Sarà per questo nome bizzarro, oppure perché in tempi di quasi austerity ci stiamo riavvicinando a ricette semplici, nutrienti ed economiche, ma i calzagatti sembrano godere ultimamente di più attenzione. Riuniscono i due ingredienti emblematici della cucina povera: fagioli e polenta, che insieme si arricchiscono l’un l’altro. La frittura finale, facoltativa, trasforma il piatto in uno snack davvero sfizioso.

Da piatto simbolo della gastronomia modenese e reggiana in fase di estinzione, questa ricetta — specialmente in versione snack, per venire incontro agli stili di vita di oggi — sta tornando a occupare i menù di sagre di paese, ristoranti, blog e menzioni in programmi televisivi. La maggior parte dei calzagatti che troverete in giro prevedono l’uso di pancetta o lardo nel soffritto dei fagioli e lo strutto come grasso per la frittura, ma quelli fatti in casa possono essere altrettanto deliziosi anche in versione vegana, senza carne e fritti nell’olio vegetale.
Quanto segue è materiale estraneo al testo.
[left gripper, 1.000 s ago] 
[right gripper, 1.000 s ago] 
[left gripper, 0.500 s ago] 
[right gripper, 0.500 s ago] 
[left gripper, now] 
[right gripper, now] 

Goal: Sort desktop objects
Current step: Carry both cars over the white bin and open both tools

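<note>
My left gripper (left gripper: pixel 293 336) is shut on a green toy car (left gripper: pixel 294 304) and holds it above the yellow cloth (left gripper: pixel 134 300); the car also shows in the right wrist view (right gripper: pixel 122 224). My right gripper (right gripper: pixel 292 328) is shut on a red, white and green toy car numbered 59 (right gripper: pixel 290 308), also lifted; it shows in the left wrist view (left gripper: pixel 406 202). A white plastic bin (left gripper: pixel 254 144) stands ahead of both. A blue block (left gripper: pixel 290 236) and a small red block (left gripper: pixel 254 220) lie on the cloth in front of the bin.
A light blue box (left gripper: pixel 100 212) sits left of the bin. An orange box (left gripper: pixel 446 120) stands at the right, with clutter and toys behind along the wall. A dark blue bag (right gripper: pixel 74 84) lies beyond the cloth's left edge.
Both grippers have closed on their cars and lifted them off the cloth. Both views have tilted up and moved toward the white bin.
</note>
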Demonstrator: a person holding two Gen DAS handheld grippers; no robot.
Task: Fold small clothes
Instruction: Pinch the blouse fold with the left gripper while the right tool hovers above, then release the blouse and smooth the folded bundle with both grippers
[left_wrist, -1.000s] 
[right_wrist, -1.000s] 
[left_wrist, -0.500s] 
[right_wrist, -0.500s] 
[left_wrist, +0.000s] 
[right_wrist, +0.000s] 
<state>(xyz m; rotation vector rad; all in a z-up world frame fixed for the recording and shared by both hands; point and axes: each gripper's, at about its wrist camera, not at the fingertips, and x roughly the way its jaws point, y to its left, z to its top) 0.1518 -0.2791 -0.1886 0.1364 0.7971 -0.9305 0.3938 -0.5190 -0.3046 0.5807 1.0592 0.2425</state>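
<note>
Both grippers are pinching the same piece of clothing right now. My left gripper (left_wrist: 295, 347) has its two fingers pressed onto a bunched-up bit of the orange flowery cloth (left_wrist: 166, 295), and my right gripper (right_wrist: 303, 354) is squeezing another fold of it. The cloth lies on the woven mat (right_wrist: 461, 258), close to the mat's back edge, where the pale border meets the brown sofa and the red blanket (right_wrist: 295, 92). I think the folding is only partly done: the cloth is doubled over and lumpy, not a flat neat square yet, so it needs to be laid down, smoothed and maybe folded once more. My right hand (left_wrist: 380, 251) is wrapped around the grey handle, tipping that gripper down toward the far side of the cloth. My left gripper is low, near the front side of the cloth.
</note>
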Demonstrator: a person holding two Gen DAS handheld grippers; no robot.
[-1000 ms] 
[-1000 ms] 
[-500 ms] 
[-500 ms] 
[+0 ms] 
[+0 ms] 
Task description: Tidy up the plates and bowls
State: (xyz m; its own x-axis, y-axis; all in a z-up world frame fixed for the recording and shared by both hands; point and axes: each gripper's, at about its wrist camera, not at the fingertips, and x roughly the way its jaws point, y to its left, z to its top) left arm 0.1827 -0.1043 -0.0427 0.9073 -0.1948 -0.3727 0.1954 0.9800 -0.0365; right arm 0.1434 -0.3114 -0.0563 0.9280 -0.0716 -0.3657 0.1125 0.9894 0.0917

Il piatto si chiama in modi diversi, a seconda delle zone della provincia modenese: cazzagai, ma anche paparuccia, ciribusla o bagia. Si presenta anche in varianti diverse, come ogni piatto della tradizione. C’è chi aggiunge alla polenta un po’ di panna e parmigiano o chi, al posto della farina di mais, usa quella di castagne. 

Si consumano senza posate, come aperitivo, in abbinamento a una buona salsa ketchup e a un calice di Lambrusco di Sorbara. Oppure serviti in piatto, in compagnia di un formaggio morbido, come alla Trattoria Pomposa di Luca Marchini, a Modena, dove i calzagatti sono appoggiati su quenelle di ricotta.